:: About this exercise ::
Only a number is expected: the count of lines in the listing where "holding" occurs.
Information given START
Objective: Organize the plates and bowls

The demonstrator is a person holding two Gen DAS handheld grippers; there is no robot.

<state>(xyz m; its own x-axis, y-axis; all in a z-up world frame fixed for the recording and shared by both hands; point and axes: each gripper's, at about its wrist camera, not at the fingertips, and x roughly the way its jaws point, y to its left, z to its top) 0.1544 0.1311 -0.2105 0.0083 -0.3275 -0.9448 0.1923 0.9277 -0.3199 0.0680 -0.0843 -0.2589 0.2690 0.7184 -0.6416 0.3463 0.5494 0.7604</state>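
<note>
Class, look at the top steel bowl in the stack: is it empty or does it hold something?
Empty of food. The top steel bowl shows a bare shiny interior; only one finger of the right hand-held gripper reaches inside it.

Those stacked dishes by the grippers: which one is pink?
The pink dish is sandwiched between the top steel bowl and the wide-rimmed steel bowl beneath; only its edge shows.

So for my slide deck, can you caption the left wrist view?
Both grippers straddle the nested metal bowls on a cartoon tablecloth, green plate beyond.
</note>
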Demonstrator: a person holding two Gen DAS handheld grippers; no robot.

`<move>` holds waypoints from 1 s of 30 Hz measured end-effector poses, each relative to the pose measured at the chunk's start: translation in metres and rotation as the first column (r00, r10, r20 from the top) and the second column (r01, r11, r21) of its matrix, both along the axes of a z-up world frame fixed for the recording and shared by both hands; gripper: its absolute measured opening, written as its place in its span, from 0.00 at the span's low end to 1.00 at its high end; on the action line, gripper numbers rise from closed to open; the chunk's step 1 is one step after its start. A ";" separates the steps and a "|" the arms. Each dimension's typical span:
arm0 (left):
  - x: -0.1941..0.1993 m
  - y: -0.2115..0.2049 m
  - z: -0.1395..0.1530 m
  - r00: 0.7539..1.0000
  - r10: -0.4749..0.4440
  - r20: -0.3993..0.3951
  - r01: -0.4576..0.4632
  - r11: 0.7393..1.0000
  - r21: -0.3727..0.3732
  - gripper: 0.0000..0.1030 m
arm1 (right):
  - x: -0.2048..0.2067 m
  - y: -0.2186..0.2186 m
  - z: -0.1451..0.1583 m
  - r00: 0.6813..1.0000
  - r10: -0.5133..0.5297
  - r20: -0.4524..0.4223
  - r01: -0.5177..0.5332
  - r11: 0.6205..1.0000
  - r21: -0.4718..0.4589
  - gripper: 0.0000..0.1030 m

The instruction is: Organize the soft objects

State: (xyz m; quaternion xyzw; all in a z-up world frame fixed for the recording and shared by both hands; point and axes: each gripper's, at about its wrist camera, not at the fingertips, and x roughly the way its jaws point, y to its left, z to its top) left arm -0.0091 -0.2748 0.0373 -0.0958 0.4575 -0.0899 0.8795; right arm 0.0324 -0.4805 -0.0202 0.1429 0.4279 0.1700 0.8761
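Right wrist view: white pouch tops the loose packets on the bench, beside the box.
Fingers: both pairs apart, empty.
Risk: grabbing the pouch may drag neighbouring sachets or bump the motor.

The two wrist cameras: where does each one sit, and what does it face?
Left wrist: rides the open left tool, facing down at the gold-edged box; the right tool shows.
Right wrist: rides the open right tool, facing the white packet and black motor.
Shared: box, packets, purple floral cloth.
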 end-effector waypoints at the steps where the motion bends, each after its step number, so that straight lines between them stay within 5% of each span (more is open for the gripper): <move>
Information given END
:: Written solution ::
2